About this task |
Give all of the data below again exactly, and drop the images.

** Source data follows **

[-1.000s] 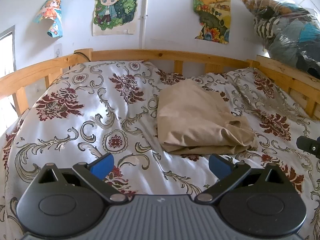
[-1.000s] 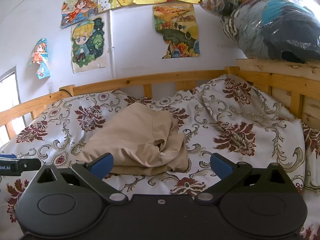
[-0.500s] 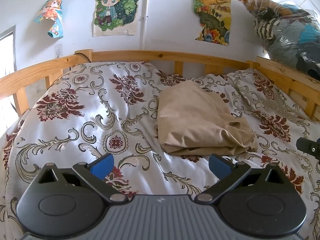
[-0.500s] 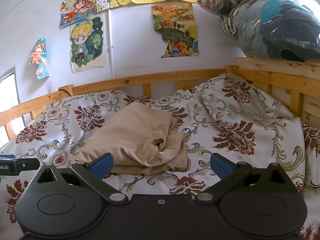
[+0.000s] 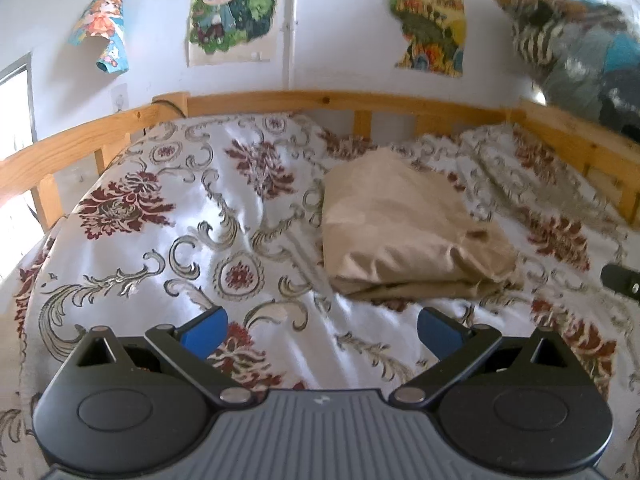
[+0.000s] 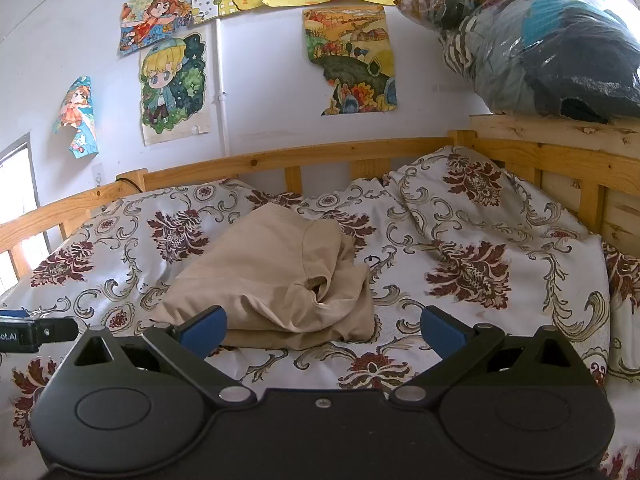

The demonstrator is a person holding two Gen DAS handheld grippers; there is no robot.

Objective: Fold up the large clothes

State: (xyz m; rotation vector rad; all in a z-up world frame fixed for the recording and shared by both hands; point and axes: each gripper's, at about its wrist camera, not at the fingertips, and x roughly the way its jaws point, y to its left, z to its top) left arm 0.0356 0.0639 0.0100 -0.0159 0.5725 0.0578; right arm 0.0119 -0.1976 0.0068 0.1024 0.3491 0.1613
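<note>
From my left wrist camera, my left gripper (image 5: 322, 330) hangs with its blue pads spread wide apart and nothing between them, low over the floral bedspread (image 5: 168, 240). The tan garment (image 5: 404, 232) lies ahead and to the right of it, already gathered into a thick, layered bundle near the middle of the bed, its stacked edges facing me. Compared with a second ago this view has drawn a little nearer and tilted slightly, so the bundle sits larger and lower in the picture, and the blur at the upper right suggests I am moving; the cloth itself has not shifted. At the far right edge the dark tip of my other tool (image 5: 620, 286) shows, clear of the fabric. From my right wrist camera, my right gripper (image 6: 324, 330) is likewise spread open and empty, and the garment (image 6: 272, 276) lies just beyond its left pad, with a puckered opening and loose folds on its right side. This view is almost as it was half a second ago, only a touch closer. I judge the fold is largely done, though the lumpy right side may still want tidying, and neither tool is touching it yet.
</note>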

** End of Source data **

Answer |
[-1.000s] 
[-1.000s] 
[-0.500s] 
[-0.500s] 
[+0.000s] 
[+0.000s] 

The demonstrator is a person holding two Gen DAS handheld grippers; there is no robot.

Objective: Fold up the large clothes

State: (xyz m; rotation vector rad; all in a z-up world frame fixed for the recording and shared by both hands; point and axes: each gripper's, at about its wrist camera, not at the fingertips, and x roughly the way its jaws point, y to its left, z to its top) left arm 0.0356 0.0639 0.0100 -0.0159 0.5725 0.0578; right arm 0.0119 -0.1976 0.0068 0.1024 0.3491 0.1613
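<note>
From my left wrist camera, my left gripper (image 5: 322, 330) hangs with its blue pads spread wide apart and nothing between them, low over the floral bedspread (image 5: 168, 240). The tan garment (image 5: 404, 232) lies ahead and to the right of it, already gathered into a thick, layered bundle near the middle of the bed, its stacked edges facing me. Compared with a second ago this view has drawn a little nearer and tilted slightly, so the bundle sits larger and lower in the picture, and the blur at the upper right suggests I am moving; the cloth itself has not shifted. At the far right edge the dark tip of my other tool (image 5: 620, 286) shows, clear of the fabric. From my right wrist camera, my right gripper (image 6: 324, 330) is likewise spread open and empty, and the garment (image 6: 272, 276) lies just beyond its left pad, with a puckered opening and loose folds on its right side. This view is almost as it was half a second ago, only a touch closer. I judge the fold is largely done, though the lumpy right side may still want tidying, and neither tool is touching it yet.
</note>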

No further answer is expected.